→ Problem requirements:
Repeat exactly the lines below that lie between the line with "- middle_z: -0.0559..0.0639" and the line with "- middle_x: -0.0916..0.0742", counting both of those lines as part of the answer.
(Provided data Opens)
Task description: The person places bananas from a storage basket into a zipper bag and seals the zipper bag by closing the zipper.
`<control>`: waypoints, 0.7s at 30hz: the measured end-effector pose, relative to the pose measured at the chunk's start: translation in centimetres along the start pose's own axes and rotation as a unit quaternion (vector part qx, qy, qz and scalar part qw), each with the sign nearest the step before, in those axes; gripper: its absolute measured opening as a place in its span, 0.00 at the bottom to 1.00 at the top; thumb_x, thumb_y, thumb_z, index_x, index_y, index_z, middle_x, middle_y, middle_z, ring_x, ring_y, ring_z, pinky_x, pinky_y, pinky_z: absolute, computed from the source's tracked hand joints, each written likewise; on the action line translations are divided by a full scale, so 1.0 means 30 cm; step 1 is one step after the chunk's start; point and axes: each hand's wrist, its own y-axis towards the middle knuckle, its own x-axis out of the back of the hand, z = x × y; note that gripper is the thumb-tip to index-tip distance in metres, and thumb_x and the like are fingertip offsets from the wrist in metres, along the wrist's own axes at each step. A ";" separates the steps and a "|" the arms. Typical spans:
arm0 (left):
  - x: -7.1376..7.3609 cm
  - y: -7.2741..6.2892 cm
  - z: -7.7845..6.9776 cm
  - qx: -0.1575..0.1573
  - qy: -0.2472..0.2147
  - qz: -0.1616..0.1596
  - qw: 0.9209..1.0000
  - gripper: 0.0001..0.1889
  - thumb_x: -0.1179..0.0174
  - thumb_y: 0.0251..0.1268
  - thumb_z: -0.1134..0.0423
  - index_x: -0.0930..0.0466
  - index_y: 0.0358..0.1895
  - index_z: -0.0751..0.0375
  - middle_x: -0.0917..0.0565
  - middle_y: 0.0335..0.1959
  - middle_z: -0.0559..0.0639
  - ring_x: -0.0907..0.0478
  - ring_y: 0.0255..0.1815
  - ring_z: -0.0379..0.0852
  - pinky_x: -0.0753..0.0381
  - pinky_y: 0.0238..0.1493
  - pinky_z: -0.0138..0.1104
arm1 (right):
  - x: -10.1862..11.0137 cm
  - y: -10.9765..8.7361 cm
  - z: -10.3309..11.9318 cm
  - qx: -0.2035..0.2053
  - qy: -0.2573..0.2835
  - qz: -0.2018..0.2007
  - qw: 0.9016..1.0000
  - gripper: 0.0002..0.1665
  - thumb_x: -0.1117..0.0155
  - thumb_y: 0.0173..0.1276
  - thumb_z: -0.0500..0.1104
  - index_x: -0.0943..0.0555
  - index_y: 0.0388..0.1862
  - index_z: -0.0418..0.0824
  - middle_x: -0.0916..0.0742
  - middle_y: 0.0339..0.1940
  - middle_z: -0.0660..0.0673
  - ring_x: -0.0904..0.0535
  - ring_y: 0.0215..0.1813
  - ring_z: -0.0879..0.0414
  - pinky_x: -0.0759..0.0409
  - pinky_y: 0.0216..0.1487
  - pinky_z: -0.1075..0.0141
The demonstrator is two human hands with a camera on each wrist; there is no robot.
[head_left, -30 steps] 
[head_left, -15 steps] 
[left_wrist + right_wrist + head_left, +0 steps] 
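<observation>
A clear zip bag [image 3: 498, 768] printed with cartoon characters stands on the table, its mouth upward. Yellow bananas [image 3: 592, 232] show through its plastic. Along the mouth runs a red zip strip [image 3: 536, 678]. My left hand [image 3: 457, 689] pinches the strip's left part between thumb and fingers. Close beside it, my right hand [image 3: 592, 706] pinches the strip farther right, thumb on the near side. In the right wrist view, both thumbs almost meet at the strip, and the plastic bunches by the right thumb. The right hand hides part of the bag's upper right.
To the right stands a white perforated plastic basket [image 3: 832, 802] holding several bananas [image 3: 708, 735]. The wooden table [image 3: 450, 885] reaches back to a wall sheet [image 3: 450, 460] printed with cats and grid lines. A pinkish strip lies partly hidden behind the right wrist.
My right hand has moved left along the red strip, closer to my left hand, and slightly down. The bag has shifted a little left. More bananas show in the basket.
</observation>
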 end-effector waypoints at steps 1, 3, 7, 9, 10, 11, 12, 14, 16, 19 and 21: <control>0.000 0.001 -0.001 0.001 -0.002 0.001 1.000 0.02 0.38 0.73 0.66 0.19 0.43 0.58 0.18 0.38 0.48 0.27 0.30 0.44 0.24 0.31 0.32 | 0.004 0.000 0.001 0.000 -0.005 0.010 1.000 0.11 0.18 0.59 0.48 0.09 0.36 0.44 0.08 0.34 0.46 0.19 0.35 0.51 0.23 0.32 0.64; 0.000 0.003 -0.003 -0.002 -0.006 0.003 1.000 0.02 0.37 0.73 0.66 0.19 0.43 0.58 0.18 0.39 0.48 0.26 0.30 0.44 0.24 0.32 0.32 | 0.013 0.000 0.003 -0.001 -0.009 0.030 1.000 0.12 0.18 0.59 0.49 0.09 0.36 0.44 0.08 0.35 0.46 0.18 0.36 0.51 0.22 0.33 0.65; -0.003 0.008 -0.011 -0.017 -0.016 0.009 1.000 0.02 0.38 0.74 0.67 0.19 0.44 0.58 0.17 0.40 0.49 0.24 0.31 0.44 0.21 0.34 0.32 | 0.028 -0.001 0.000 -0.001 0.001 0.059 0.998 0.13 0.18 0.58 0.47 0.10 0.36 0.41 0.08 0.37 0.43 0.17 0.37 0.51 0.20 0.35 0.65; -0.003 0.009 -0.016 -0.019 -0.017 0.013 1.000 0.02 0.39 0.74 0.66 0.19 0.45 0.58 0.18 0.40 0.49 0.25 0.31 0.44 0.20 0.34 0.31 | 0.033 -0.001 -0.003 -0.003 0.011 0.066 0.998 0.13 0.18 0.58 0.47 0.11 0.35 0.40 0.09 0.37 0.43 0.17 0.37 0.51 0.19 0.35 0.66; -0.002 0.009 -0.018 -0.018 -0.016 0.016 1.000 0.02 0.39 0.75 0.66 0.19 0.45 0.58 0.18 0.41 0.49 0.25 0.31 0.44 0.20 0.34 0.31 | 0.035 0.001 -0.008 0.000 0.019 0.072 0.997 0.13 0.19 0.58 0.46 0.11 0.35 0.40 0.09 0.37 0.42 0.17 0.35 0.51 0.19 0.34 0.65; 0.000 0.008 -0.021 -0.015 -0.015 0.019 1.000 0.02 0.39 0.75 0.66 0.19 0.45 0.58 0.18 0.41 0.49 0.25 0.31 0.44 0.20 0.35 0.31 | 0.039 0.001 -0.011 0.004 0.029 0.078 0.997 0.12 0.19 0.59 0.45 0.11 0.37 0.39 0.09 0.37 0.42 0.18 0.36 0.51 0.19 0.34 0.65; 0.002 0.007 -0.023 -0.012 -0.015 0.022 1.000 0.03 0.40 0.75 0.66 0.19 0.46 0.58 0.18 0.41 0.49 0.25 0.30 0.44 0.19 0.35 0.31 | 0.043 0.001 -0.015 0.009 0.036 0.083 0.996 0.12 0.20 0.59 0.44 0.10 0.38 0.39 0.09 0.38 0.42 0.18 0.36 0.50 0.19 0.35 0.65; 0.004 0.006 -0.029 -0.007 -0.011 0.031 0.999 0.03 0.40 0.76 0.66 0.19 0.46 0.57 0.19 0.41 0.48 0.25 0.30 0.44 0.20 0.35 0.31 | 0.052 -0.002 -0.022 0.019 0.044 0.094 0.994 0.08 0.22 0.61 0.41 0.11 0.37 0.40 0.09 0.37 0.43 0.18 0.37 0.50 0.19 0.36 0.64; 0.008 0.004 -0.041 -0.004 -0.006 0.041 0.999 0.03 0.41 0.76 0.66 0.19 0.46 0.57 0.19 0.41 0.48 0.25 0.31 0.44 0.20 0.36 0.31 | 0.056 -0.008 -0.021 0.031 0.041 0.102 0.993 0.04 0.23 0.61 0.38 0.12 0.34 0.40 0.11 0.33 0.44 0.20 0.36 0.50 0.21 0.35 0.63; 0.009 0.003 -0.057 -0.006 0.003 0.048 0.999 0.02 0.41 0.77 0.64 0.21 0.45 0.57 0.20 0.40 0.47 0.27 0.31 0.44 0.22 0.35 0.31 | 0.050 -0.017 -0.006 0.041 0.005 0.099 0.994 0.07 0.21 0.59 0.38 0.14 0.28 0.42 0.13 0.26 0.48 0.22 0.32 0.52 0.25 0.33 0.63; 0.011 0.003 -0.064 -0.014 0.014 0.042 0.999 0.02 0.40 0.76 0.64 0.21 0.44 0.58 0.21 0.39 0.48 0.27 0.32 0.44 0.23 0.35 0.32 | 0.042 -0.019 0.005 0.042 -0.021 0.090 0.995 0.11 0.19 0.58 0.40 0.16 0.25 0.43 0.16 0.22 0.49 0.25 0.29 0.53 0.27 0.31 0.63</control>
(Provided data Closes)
→ Response:
  - middle_z: -0.0559..0.0639
  - ring_x: -0.0907..0.0478
  - ring_y: 0.0255..0.1815
  - ring_z: -0.0379..0.0852
  - pinky_x: -0.0753..0.0381
  - pinky_y: 0.0238..0.1493
  - pinky_z: -0.0138..0.1104
arm1 (right):
  - x: -10.1862..11.0137 cm
  - y: -10.9765..8.7361 cm
  - z: -10.3309..11.9318 cm
  - qx: -0.2035..0.2053
  - qy: -0.2573..0.2835
  - qz: -0.2018..0.2007
  - qw: 0.9016..1.0000
  - gripper: 0.0002..0.1665
  - thumb_x: -0.1117..0.0155
  - thumb_y: 0.0173..0.1276
  - thumb_z: -0.0500..0.1104
  - index_x: -0.0943..0.0555
  - index_y: 0.0388..0.1862
  - index_z: -0.0418..0.0824
  - middle_x: -0.0916..0.0742

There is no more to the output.